Time was when butter was almost a staple in every British household up and down the land. Then came the Second World War and rationing, so that butter was a severely restricted commodity. It may have been this situation that inspired A.A.Milne to write his poem ‘The King’s Breakfast,’ in which the King asked the Queen, and the Queen asked the Dairymaid: “Could we have some butter for the Royal slice of bread?”

 The long and short of the poem is that the King finally got some butter to put on his bread after declining to be fobbed off with marmalade. All’s well that ends well, perhaps, but what about his cholesterol level?

 A few decades ago cholesterol was discovered, or rather invented, since when humankind has been advised to desist from consuming butter, and to go for other foodstuffs. Margarine was touted as a suitable alternative for many years, despite its less than exciting taste and marketers’ claims that it tasted ‘more like butter than butter itself.’ But now margarine is out of favour and we are all told by the health experts to go back to basic butter. Does this mean that nobody cares about our cholesterol level any more?

 The same process happened with oil. First one kind of oil, then another was deemed unhealthy because they promote the propagation of nasty radicals in our bloodstream, ultimately causing hardening of the arteries, congestion in blood vessels and other horrible things. There was only one oil that gained universally approval – canola oil (apart from olive oil, which apparently has beneficial properties).

 So we stocked up on canola oil, baked with it, cooked and fried with it, and generally felt that we were doing right by our families.

 But lo and behold! Now canola oil is denigrated, demoted and disparaged. It, too, causes nasty radicals to be fruitful and multiply, and is no longer recommended. So what is a person to do?

 Have you tried baking biscuits (cookies to those of you in the US) with olive oil? Or any oil instead of butter or margarine? It just doesn’t work. My daughter-in-law, who is an expert on matters concerning health and the culinary arts, has strictly forbidden me to bake anything ever again with margarine. That only leaves butter, the taste of which, as it happens, is anathema to certain members of my household who shall remain nameless.

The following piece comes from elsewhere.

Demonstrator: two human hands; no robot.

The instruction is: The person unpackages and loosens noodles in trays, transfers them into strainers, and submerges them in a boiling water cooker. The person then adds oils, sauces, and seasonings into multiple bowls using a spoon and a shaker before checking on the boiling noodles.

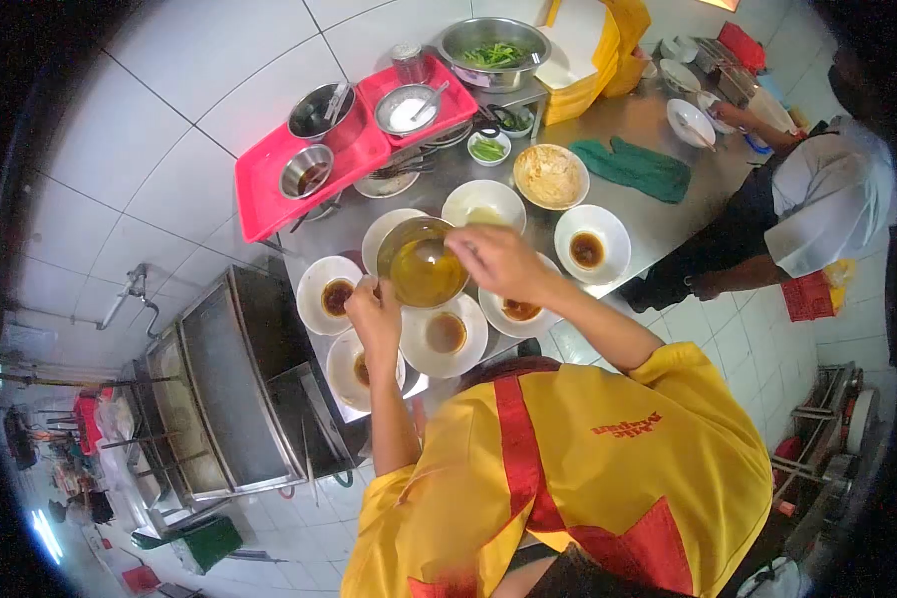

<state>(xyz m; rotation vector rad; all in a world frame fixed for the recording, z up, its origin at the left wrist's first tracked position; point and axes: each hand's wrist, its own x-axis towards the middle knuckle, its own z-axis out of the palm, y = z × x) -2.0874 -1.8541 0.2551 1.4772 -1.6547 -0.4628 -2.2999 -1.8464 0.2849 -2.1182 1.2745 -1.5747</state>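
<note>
A metal bowl of clear yellow liquid is held over the white bowls. My left hand is closed on its near-left rim. My right hand has its fingers closed at the bowl's right side; what they pinch is hidden, though a pale round shape shows in the liquid. Under and around the hands stand several white bowls with dark brown sauce, among them a front bowl, a left bowl, a lower-left bowl and a right bowl. A back bowl holds a paler liquid.
Pink trays behind hold a dark pot, small bowls and a jar. A bowl of orange-brown paste, a green cloth and a large bowl of greens lie further back. Another person works at the right. Steel equipment stands left.
</note>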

 So when I baked the delicious tehina biscuits that I love and which are considerably less unhealthy than many of the other things I like to have with my morning coffee I used oil instead of butter.

 Big mistake.

 What I got were crumbs. Lots and lots of crumbs. Whenever I tried to pick up what resembled a biscuit on the baking tray, it crumbled away in my hand.

 The French wouldn’t dream of baking anything with margarine or oil. Butter abounds in the contents of whatever is sold in their patisseries. I don’t recall hearing that French people are any less healthy than anyone else in the world.

 What I’d like to know is what’s going to be banned next by the health food gurus.

 Meanwhile, it’s back to butter for me, and to hell with the consequences.